Clinical Trial: Nutritional Status and Enteral Absorption Capability After Brain Death

Study Status: Completed
Recruit Status: Completed
Study Type: Interventional

Official Title: Clinical Interventions to Increase Organ Procurement Nutritional Status and Enteral Absorption Capability After Brain Death (R38OT10585)
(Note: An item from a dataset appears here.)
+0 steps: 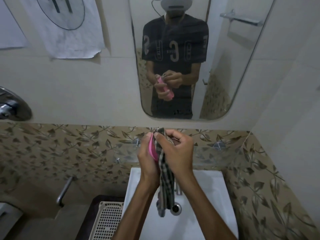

Brief Summary: The investigators propose to assess 36 donors' nutritional status using accepted parameters (prealbumin, resting energy expenditure); to assess nutrient intestinal absorption through 13Curacil breath tests; and to evaluate serum concentrations of IL-6 and TNFalpha to determine if continuing or initiating enteral feeding and nutritional supplementation is effective in restoring or maintaining nutritional parameters.

Detailed Summary:

There are an estimated 98,000 people in need of organ transplants in the United States (OPTN). Only a fraction of the need is met with the organs that become available. Therefore interventions are needed to maximize the viability of available organs and improve donor organ procurement and successful transplantation.

Improving the nutritional status of potential donors after they are declared brain dead could favorably impact subsequent organ procurement. Improved nutrition may improve organ viability by reducing the negative effects of inflammatory cytokines and catecholamines, and through reducing translocation of bacteria or endotoxin from the intestine.

In our preliminary work the investigators show significantly elevated inflammatory cytokines (IL-6 and TNFalpha) in unfed donors and a correlation with improved graft survival in recipients with lower plasma concentrations of IL-6.

The investigators propose to assess 36 donors' nutritional status using accepted parameters (prealbumin, resting energy expenditure); to assess nutrient intestinal absorption through 13Curacil breath tests; and to evaluate serum concentrations of IL-6 and TNFalpha to determine if continuing or initiating enteral feeding and nutritional supplementation is effective in restoring or maintaining nutritional parameters. Additionally, half of the group will be randomized to receive a nutritional supplement via naso/oro-duodenal feeding tube with a commercially available formula containing omega-3 and omega-6 fatty acids, and antioxidants plus glutamine (Oxepa® plus Glutasolve). The intervention through its anti-inflammatory and antioxidant functions has the potential to improve organ function (e.g. improved myocardial function (Wischmeyer 2003), and improved oxygenation (Pacht 2003; Pontes-Arrud
Sponsor: The University of Texas Health Science Center, Houston

Current Primary Outcome: Primary Outcome Measure is IL-6 Level [ Time Frame: 12+/-2 hours ]

Plasma IL-6 level measured by ELISA. The 12+/-2 hour time frame is prior to organ explantation.


Original Primary Outcome: Primary Outcome Measure is IL-6 Level [ Time Frame: 12+/-2 hours ]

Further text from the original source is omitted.